2015-07-08 18:37 GMT+02:00 Stephen Smalley <sds@xxxxxxxxxxxxx>:
> On 07/08/2015 09:13 AM, Stephen Smalley wrote:
>> On Sun, Jun 14, 2015 at 12:48 PM, Hugh Dickins <hughd@xxxxxxxxxx> wrote:
>>> It appears that, at some point last year, XFS made directory handling
>>> changes which bring it into lockdep conflict with shmem_zero_setup():
>>> it is surprising that mmap() can clone an inode while holding mmap_sem,
>>> but that has been so for many years.
>>>
>>> Since those few lockdep traces that I've seen all implicated selinux,
>>> I'm hoping that we can use the __shmem_file_setup(,,,S_PRIVATE) which
>>> v3.13's commit c7277090927a ("security: shmem: implement kernel private
>>> shmem inodes") introduced to avoid LSM checks on kernel-internal inodes:
>>> the mmap("/dev/zero") cloned inode is indeed a kernel-internal detail.
>>>
>>> This also covers the !CONFIG_SHMEM use of ramfs to support /dev/zero
>>> (and MAP_SHARED|MAP_ANONYMOUS). I thought there were also drivers
>>> which cloned inode in mmap(), but if so, I cannot locate them now.
>>
>> This causes a regression for SELinux (please, in the future, cc
>> selinux list and Paul Moore on SELinux-related changes). In
>> particular, this change disables SELinux checking of mprotect
>> PROT_EXEC on shared anonymous mappings, so we lose the ability to
>> control executable mappings. That said, we are only getting that
>> check today as a side effect of our file execute check on the tmpfs
>> inode, whereas it would be better (and more consistent with the
>> mmap-time checks) to apply an execmem check in that case, in which
>> case we wouldn't care about the inode-based check. However, I am
>> unclear on how to correctly detect that situation from
>> selinux_file_mprotect() -> file_map_prot_check(), because we do have a
>> non-NULL vma->vm_file so we treat it as a file execute check. In
>> contrast, if directly creating an anonymous shared mapping with
>> PROT_EXEC via mmap(...PROT_EXEC...), selinux_mmap_file is called with
>> a NULL file and therefore we end up applying an execmem check.
>
> Also, can you provide the lockdep traces that motivated this change?

Yes, here is it:

[ 28.177939] ======================================================
[ 28.177959] [ INFO: possible circular locking dependency detected ]
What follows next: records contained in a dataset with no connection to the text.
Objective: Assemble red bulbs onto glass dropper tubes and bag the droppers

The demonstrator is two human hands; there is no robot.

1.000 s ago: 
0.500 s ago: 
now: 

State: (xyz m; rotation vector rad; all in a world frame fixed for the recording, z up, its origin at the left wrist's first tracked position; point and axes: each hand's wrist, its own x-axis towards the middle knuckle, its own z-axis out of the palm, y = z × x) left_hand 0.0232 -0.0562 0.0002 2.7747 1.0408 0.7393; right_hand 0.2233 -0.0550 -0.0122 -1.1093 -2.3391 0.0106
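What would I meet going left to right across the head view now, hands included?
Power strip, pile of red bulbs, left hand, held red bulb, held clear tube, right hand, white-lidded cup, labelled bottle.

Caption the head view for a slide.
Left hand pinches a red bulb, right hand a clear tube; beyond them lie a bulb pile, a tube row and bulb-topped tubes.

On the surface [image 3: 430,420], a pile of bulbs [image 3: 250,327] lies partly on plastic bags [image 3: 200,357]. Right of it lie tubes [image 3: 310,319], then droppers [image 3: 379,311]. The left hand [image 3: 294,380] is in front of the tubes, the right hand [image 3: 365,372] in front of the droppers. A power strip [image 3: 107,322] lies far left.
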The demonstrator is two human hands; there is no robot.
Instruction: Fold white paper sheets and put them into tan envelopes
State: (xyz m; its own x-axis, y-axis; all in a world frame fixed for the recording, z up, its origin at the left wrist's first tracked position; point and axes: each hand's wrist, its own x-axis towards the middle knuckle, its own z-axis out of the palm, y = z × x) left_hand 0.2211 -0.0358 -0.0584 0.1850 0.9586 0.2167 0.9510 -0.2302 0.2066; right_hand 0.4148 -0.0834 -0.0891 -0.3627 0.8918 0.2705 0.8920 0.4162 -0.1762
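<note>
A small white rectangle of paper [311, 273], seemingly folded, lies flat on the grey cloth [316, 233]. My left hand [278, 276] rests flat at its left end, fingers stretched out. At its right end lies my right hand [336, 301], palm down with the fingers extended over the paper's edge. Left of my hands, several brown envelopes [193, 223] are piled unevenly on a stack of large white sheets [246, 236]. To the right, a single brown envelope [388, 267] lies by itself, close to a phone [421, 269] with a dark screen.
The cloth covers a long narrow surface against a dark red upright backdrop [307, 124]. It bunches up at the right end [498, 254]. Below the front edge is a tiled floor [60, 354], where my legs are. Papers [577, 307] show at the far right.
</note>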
[ 28.177980] 4.1.0-0.rc7.git0.1.fc23.x86_64+debug #1 Tainted: G W
[ 28.178002] -------------------------------------------------------
[ 28.178022] sshd/1764 is trying to acquire lock:
[ 28.178037] (&isec->lock){+.+.+.}, at: [<ffffffff813b52c5>]
inode_doinit_with_dentry+0xc5/0x6a0
[ 28.178078]
but task is already holding lock:
[ 28.178097] (&mm->mmap_sem){++++++}, at: [<ffffffff81216a0f>]
vm_mmap_pgoff+0x8f/0xf0
[ 28.178131]
which lock already depends on the new lock.

[ 28.178157]
the existing dependency chain (in reverse order) is:
[ 28.178180]
-> #2 (&mm->mmap_sem){++++++}:
[ 28.178201] [<ffffffff81114017>] lock_acquire+0xc7/0x2a0
[ 28.178225] [<ffffffff8122853c>] might_fault+0x8c/0xb0
[ 28.178248] [<ffffffff8129af3a>] filldir+0x9a/0x130
[ 28.178269] [<ffffffffa019cfd6>]
xfs_dir2_block_getdents.isra.12+0x1a6/0x1d0 [xfs]
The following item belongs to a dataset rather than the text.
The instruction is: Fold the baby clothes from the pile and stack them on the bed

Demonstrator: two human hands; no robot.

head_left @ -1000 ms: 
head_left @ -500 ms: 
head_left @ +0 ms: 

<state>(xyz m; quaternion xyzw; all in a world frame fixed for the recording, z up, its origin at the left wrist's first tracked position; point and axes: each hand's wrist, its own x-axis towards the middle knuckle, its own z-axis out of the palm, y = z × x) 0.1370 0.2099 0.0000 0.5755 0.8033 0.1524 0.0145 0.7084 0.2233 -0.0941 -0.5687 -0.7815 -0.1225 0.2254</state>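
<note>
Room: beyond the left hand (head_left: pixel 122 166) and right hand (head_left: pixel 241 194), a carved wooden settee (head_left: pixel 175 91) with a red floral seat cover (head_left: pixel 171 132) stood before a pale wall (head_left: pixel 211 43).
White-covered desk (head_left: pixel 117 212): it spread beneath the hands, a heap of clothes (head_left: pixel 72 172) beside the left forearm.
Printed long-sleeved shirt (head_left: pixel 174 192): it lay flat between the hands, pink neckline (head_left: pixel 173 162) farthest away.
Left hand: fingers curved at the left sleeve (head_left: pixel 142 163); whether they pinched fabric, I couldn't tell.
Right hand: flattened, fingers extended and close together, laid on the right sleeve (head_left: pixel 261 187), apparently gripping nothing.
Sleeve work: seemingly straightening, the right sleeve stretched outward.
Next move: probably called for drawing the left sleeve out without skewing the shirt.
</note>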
[ 28.178330] [<ffffffffa019dae4>] xfs_readdir+0x1c4/0x360 [xfs]
[ 28.178368] [<ffffffffa01a0a5b>] xfs_file_readdir+0x2b/0x30 [xfs]
[ 28.178404] [<ffffffff8129ad0a>] iterate_dir+0x9a/0x140
[ 28.178425] [<ffffffff8129b241>] SyS_getdents+0x91/0x120
[ 28.178447] [<ffffffff818a016e>] system_call_fastpath+0x12/0x76
[ 28.178471]
-> #1 (&xfs_dir_ilock_class){++++.+}:
[ 28.178494] [<ffffffff81114017>] lock_acquire+0xc7/0x2a0
[ 28.178515] [<ffffffff8110bee7>] down_read_nested+0x57/0xa0
[ 28.178538] [<ffffffffa01b2ed1>] xfs_ilock+0x171/0x390 [xfs]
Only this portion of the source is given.